Very confused on a few things here. I upgraded my hard drive for more space and to prolong my R10's life. It was replaced with a replacement kit from dvrupgrade.com. My old drive did receive the 6.4a update and the new one will not update beyond what it is 6.1 . I received my first directv service update early this morning and tried again...phoned into tivo and R10 still not saying pending restart. Calls were all successful yesterday and today. Reboot does nothing other than reboot...no update via satellite. 

I phoned Directv and was told "You are not allowed to replace the hardware as it will void any warranty"... "you will not get the update because I changed the hard drive"..."you must replace it with one of their dvrs" . 2 phone calls same answer. I never read anywhere that an upgraded hard drive will never receive an update. Please help. Otherwise my R10 is working good.


----------



## rbtravis (Aug 9, 2005)

Welcome to CSR roulette, ask 3 different CSR's the same question, receive 3 different answers.  I have one upgraded to 6.4a, it has two 500GB drives.


----------



## stevel (Aug 23, 2000)

You should never tell the CSR that you replaced the hard drive - that's not in their script and they'll wash their hands of you.
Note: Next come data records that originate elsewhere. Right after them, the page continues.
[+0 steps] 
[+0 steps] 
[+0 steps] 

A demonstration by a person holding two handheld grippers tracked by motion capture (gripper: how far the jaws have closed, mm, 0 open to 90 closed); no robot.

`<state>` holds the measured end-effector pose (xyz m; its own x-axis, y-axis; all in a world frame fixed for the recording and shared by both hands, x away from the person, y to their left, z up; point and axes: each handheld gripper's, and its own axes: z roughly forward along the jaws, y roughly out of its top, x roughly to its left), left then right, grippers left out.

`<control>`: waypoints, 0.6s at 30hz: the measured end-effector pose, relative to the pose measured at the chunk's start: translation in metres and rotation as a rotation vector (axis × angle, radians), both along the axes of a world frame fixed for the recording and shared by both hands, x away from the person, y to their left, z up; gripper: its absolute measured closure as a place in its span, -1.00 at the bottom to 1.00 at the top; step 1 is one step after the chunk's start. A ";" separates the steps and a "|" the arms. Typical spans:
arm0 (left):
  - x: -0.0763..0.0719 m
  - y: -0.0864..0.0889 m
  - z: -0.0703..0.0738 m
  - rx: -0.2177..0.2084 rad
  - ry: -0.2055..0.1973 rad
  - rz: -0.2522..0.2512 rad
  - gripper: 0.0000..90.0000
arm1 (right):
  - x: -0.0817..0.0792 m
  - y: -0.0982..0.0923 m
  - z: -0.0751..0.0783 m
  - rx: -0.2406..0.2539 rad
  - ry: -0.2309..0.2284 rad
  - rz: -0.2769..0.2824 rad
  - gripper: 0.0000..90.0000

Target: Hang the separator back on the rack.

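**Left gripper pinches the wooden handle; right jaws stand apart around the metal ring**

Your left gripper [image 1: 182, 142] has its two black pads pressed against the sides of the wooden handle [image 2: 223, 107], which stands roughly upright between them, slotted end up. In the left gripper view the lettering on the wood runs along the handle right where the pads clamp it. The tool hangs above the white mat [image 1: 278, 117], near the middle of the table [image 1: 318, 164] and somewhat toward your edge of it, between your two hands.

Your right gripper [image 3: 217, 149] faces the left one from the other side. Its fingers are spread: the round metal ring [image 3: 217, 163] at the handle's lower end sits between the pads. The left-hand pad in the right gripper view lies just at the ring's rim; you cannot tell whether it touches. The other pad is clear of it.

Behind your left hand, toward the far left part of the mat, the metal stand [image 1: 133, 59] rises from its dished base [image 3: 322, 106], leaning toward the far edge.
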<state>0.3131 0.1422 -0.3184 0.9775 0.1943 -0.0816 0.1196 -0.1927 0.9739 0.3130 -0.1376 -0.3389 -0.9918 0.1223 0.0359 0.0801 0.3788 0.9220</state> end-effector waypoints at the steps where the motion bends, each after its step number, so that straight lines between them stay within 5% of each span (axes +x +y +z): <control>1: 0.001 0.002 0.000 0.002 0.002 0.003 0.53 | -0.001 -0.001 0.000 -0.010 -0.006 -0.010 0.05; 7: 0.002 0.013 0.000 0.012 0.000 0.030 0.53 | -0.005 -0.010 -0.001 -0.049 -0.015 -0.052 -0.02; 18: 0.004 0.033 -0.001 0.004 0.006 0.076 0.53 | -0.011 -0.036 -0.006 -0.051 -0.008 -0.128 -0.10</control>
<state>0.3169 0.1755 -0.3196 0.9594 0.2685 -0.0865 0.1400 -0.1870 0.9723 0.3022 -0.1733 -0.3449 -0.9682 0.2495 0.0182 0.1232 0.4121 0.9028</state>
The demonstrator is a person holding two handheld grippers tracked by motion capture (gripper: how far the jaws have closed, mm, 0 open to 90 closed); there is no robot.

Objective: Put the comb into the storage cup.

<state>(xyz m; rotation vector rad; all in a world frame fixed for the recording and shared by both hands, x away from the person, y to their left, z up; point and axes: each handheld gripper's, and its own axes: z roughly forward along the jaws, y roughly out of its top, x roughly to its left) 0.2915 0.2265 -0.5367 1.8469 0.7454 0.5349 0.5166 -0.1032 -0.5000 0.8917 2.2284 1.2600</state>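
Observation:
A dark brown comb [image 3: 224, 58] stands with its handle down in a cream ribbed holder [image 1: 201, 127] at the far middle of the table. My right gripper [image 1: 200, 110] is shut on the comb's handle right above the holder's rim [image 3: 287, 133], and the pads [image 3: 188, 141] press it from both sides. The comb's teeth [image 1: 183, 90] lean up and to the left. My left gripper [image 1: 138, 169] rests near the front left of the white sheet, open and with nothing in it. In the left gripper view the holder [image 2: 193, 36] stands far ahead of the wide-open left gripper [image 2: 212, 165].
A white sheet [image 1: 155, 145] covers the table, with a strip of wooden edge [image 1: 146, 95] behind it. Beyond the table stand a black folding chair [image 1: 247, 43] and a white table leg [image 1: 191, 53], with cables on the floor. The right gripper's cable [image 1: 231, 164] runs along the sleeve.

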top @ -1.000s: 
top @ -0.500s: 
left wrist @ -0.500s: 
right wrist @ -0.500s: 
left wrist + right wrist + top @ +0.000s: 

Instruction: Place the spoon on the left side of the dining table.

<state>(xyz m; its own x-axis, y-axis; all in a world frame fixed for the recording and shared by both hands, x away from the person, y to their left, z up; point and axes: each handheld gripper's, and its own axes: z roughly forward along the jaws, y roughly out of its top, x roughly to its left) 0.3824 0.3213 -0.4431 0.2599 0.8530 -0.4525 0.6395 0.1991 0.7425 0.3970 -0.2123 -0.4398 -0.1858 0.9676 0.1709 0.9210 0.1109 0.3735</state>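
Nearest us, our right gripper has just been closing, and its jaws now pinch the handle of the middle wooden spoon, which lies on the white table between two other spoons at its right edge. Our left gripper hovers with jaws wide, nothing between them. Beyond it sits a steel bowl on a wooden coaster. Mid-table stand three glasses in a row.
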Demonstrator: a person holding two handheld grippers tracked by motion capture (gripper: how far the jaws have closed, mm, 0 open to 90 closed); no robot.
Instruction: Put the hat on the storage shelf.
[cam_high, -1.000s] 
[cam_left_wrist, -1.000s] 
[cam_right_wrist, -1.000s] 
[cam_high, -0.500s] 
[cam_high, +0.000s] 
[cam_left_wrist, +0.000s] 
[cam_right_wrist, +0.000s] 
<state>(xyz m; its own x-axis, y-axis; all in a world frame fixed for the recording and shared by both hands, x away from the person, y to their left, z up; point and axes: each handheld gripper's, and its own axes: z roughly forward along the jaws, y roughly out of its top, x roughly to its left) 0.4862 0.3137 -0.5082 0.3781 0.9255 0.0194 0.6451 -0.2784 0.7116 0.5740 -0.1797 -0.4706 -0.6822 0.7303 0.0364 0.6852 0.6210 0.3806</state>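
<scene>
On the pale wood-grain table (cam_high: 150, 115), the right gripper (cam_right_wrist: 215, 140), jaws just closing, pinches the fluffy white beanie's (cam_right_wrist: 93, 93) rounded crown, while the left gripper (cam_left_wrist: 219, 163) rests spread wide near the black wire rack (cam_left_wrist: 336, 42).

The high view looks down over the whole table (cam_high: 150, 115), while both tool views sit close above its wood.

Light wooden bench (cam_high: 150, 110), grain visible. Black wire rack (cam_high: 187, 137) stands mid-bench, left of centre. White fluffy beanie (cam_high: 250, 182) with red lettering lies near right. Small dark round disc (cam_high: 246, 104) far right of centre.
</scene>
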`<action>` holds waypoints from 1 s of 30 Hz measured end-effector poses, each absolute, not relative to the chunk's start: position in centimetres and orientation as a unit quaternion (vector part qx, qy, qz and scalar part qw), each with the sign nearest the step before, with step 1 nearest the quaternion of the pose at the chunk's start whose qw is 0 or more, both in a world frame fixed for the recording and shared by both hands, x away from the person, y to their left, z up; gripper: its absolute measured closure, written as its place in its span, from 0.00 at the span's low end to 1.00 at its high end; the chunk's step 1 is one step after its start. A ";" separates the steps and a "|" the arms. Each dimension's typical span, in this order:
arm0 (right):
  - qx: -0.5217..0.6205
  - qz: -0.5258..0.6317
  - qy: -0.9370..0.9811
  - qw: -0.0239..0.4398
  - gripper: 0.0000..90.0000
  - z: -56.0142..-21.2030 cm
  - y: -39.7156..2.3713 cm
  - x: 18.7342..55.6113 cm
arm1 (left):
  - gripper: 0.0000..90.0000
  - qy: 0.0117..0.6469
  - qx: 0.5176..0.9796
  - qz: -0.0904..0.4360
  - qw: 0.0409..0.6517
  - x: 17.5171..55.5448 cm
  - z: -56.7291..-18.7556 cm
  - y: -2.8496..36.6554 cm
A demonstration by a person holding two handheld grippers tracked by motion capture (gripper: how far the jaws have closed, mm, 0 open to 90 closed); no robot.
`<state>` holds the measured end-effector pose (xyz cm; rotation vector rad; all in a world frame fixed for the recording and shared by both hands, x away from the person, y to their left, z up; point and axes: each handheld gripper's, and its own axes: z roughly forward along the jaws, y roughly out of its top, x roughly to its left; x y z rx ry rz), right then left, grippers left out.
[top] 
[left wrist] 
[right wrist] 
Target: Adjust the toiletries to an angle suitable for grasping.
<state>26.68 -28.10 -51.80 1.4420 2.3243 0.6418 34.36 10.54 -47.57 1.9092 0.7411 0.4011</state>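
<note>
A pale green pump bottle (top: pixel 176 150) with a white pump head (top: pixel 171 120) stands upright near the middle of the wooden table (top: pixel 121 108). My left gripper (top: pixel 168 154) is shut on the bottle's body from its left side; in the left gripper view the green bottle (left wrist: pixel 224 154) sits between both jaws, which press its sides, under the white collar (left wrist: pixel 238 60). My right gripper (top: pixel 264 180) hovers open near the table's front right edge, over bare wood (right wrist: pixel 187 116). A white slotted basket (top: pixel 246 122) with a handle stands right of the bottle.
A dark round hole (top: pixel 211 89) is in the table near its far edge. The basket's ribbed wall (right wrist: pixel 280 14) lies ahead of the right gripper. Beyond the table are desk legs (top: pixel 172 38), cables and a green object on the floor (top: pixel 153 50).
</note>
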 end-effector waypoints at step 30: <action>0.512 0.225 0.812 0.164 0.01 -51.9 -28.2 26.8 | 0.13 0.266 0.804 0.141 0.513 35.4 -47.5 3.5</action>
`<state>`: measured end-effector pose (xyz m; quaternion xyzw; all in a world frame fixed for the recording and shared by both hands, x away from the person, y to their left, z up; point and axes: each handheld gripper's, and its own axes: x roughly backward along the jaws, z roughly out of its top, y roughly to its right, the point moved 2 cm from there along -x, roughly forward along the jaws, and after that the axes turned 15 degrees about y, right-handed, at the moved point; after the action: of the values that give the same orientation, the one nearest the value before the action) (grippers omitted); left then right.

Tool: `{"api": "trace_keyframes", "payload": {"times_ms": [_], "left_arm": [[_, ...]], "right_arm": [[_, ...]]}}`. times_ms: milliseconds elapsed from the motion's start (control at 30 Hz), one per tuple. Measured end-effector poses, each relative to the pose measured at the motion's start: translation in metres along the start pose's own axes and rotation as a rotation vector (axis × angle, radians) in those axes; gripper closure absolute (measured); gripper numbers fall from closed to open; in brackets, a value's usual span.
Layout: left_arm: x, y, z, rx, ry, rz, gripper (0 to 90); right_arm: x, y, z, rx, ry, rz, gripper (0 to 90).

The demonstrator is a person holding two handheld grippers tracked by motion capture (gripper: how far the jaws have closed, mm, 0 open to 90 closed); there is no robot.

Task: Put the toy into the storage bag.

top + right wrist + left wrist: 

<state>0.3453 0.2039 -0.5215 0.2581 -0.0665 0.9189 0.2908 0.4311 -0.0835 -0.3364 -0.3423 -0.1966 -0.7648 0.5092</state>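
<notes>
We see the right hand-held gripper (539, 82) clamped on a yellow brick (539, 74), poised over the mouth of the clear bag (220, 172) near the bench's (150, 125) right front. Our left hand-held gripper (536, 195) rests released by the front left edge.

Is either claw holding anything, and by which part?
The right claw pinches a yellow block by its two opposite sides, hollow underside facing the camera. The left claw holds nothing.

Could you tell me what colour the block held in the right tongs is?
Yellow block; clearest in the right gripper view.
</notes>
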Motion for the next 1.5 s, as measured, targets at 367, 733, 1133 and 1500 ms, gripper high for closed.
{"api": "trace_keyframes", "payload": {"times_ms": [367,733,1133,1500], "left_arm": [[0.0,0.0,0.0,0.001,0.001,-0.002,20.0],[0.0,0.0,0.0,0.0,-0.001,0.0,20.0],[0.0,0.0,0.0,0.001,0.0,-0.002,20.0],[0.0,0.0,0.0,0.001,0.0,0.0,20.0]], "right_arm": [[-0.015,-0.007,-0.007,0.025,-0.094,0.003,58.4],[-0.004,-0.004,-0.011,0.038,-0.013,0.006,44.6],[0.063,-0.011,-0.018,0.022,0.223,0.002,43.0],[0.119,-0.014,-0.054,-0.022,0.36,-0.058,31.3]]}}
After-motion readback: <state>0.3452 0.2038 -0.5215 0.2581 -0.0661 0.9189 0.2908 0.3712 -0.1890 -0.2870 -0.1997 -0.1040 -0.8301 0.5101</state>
I've replaced disks and got 6.4a.


----------



## snickerrrrs (Mar 31, 2006)

Yes, like Stevel said don't mention the new hard drive if you call back. 

Make sure your R10 has a phone line plugged in and do a system test. Press the Directv button on your remote then go to messages and setting then system test. Run the test then go back to settings, phone and choose connect to the DVR service now. Lastly check System Information and scroll down to Service Data Download and see if "Last Status" is pending restart. If so it downloaded and is ready to restart to install it. Restart unless you are recording a program as it will take a few minutes to install. You may have to connect to the DVR service several times for it to receive the pending restart prompt.


----------



## willmw (Apr 30, 2000)

My dad wanted a larger HD in his DirecTivo. I ordered one for him, got to his house, his unit was pending restart so I restarted and it came up with the new software. I then unplugged it, put in the new drive. Within a very short period of time, it too loaded the new software.


----------



## ToroGuns (Sep 9, 2003)

snickerrrrs said:


> Make sure your R10 has a phone line plugged in and do a system test. Press the Directv button on your remote then go to messages and setting then system test. Run the test then go back to settings, phone and choose connect to the DVR service now. Lastly check System Information and scroll down to Service Data Download and see if "Last Status" is pending restart. If so it downloaded and is ready to restart to install it. Restart unless you are recording a program as it will take a few minutes to install. You may have to connect to the DVR service several times for it to receive the pending restart prompt.


Thanks... Your information worked for me on the first try.


----------